→ **WORK INSTRUCTIONS**
At the line that contains "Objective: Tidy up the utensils", begin setting down every line word for word, and stop after the last line of the listing.

→ **DATA EXTRACT**
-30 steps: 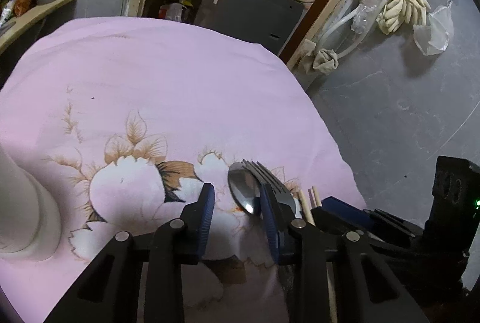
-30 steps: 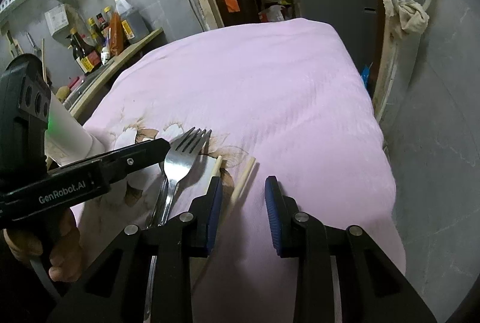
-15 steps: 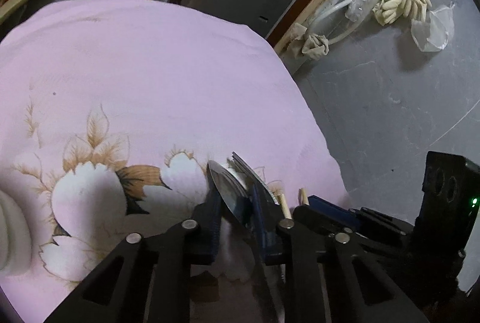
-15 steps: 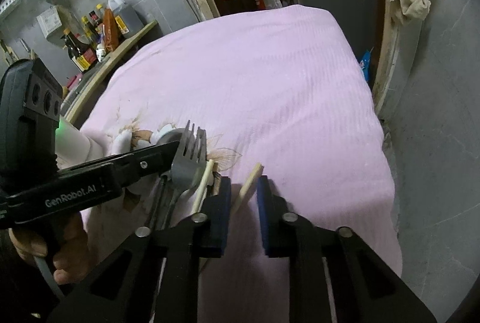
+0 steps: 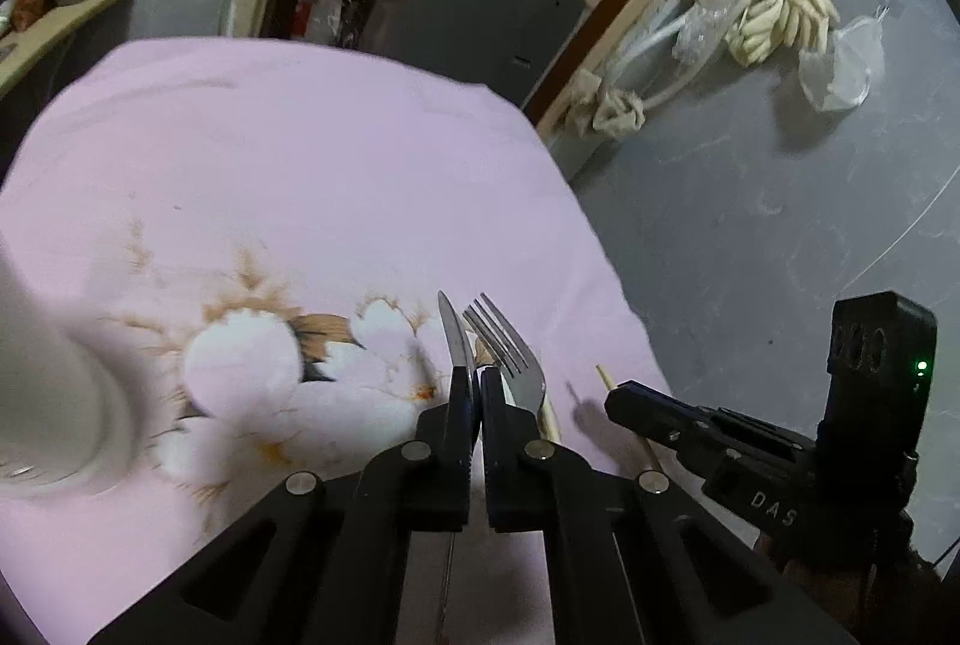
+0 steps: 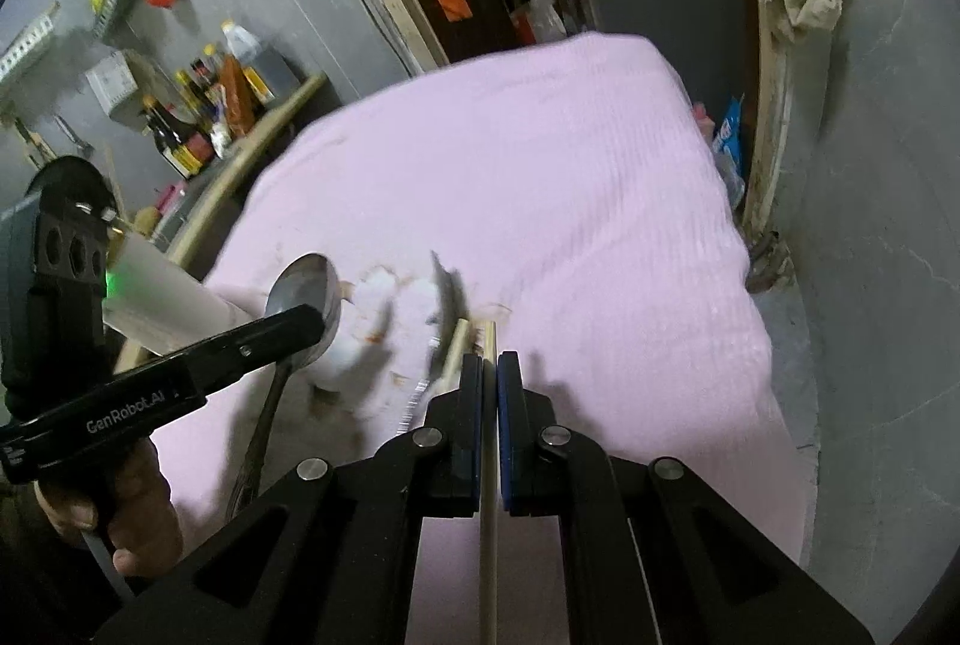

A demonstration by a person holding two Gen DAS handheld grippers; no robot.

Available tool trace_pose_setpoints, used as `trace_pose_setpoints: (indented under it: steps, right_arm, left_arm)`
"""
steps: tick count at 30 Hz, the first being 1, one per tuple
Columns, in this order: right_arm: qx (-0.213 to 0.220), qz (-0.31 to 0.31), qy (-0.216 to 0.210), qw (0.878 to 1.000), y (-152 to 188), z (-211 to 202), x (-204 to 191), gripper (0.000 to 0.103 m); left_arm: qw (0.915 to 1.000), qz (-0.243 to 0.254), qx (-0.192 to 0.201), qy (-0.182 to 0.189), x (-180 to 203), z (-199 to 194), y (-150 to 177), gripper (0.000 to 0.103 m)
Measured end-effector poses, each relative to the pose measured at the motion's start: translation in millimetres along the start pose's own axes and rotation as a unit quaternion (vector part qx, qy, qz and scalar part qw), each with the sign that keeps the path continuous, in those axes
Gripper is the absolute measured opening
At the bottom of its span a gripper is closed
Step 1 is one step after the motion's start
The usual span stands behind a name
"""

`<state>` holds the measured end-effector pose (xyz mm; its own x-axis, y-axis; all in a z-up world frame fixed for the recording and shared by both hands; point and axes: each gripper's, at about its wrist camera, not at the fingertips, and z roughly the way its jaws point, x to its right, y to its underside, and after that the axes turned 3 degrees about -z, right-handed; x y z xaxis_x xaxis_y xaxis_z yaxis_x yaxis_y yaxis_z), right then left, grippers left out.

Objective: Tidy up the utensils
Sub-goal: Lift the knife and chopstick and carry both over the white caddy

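My left gripper (image 5: 478, 375) is shut on a metal spoon (image 5: 451, 333), seen edge-on and lifted off the pink cloth (image 5: 300, 177). The spoon's bowl (image 6: 303, 288) shows in the right wrist view, sticking out of the left gripper (image 6: 312, 324). A fork (image 5: 510, 357) lies on the cloth just right of the left gripper's fingers. My right gripper (image 6: 490, 363) is shut on a pale chopstick (image 6: 490, 465). A second chopstick (image 6: 453, 351) lies beside it. The right gripper (image 5: 618, 396) shows at the right of the left wrist view.
A white cylindrical holder (image 5: 54, 381) stands on the cloth at the left; it also shows in the right wrist view (image 6: 162, 309). The cloth drops off at the right onto grey floor (image 5: 780, 225). Sauce bottles (image 6: 198, 117) stand on a shelf behind.
Both grippers have shut: the left on the spoon, the right on a chopstick. The left gripper has lifted the spoon off the cloth; the fork stays lying there.
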<state>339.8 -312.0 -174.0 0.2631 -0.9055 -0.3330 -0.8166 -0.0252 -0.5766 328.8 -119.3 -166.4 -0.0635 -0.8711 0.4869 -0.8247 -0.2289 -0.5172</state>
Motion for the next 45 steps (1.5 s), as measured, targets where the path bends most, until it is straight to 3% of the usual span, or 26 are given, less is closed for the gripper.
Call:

→ **RESULT**
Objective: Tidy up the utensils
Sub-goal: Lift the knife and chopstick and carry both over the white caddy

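My left gripper (image 5: 478, 375) is shut on a metal spoon (image 5: 451, 333), seen edge-on and lifted off the pink cloth (image 5: 300, 177). The spoon's bowl (image 6: 303, 288) shows in the right wrist view, sticking out of the left gripper (image 6: 312, 324). A fork (image 5: 510, 357) lies on the cloth just right of the left gripper's fingers. My right gripper (image 6: 490, 363) is shut on a pale chopstick (image 6: 490, 465). A second chopstick (image 6: 453, 351) lies beside it. The right gripper (image 5: 618, 396) shows at the right of the left wrist view.
A white cylindrical holder (image 5: 54, 381) stands on the cloth at the left; it also shows in the right wrist view (image 6: 162, 309). The cloth drops off at the right onto grey floor (image 5: 780, 225). Sauce bottles (image 6: 198, 117) stand on a shelf behind.
Both grippers have shut: the left on the spoon, the right on a chopstick. The left gripper has lifted the spoon off the cloth; the fork stays lying there.
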<state>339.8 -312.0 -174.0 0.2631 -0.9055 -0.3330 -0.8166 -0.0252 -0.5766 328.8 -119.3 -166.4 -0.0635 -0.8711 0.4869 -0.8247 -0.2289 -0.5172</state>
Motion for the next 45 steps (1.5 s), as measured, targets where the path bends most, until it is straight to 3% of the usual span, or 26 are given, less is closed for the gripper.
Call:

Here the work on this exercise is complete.